- **Work item**: All that should be output is the block of lines below from the line with "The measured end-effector" to the line with "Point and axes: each", both included, exactly as written.

◆ ◆ ◆ ◆ ◆ ◆ ◆

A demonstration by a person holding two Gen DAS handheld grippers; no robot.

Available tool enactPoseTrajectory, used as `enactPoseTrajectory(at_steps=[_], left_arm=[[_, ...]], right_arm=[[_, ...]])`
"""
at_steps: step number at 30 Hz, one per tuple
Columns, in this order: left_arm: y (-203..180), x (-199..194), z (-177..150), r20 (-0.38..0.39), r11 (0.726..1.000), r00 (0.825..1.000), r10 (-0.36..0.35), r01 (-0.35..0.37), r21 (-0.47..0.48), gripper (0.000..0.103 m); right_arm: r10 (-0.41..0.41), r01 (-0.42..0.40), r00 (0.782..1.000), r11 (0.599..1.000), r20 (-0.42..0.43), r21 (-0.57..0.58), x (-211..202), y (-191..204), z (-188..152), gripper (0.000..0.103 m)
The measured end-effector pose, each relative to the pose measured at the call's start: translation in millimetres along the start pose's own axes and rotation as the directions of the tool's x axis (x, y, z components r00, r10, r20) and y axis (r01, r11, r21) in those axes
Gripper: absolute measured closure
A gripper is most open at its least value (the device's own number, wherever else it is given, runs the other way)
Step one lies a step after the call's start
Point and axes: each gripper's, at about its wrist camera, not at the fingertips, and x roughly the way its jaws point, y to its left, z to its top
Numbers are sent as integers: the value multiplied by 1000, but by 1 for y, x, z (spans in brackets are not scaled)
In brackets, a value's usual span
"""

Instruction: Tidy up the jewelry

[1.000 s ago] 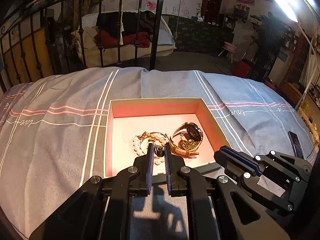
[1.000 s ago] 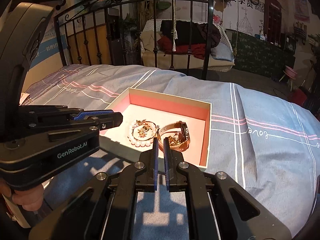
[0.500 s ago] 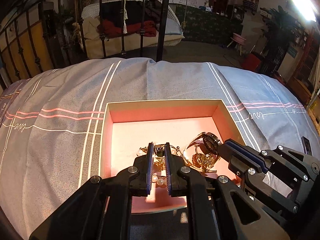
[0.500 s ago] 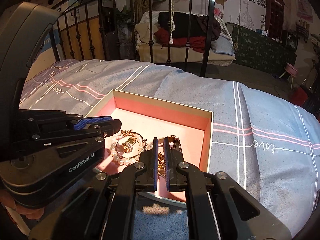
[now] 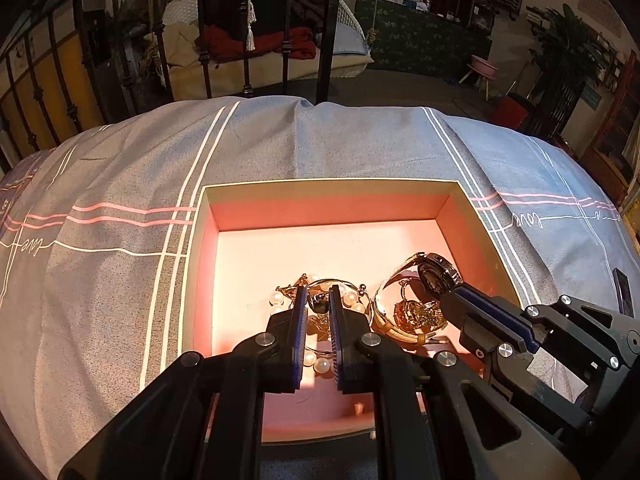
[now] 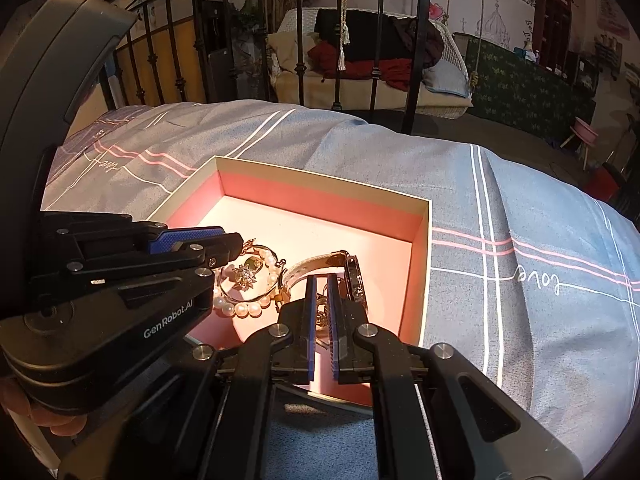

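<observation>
A shallow box with a pink inside (image 5: 328, 208) (image 6: 320, 196) lies on the bed. In it lie a pearl bracelet with gold charms (image 5: 320, 362) (image 6: 248, 308) and a gold watch (image 5: 434, 276) (image 6: 354, 276) with a pale strap. My left gripper (image 5: 318, 300) is over the box, its jaws a narrow gap apart above the pearl bracelet, holding nothing. My right gripper (image 6: 321, 284) is also over the box, jaws a narrow gap apart beside the watch and a gold piece (image 6: 321, 316). Each gripper also shows in the other's view (image 6: 192, 240) (image 5: 480, 316).
The box rests on a grey-blue bedspread (image 5: 120, 184) (image 6: 520, 208) with white and pink stripes. A black iron bed rail (image 5: 328, 32) (image 6: 420, 40) stands at the far edge. A dark flat object (image 5: 622, 292) lies on the bedspread at far right.
Both grippers have moved forward and down from the box's near edge to over the jewelry inside it. Their jaw gaps look unchanged.
</observation>
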Motion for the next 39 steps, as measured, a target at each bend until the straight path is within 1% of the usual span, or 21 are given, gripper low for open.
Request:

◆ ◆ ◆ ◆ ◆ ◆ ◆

- **Solution**:
The measured end-effector pose, each relative to the pose measured at the call's start: translation in millimetres along the start pose's own axes and rotation as the directions of the tool's x axis (x, y, z components r00, r10, r20) and y axis (r01, r11, r21) in those axes
Gripper: absolute measured closure
A gripper is most open at its least value (the device's own number, wherever else it is given, runs the other way)
Step one lies a step after the call's start
Point and axes: each gripper's, at about its wrist camera, not at the fingertips, and x roughly the way its jaws point, y to its left, z to its top

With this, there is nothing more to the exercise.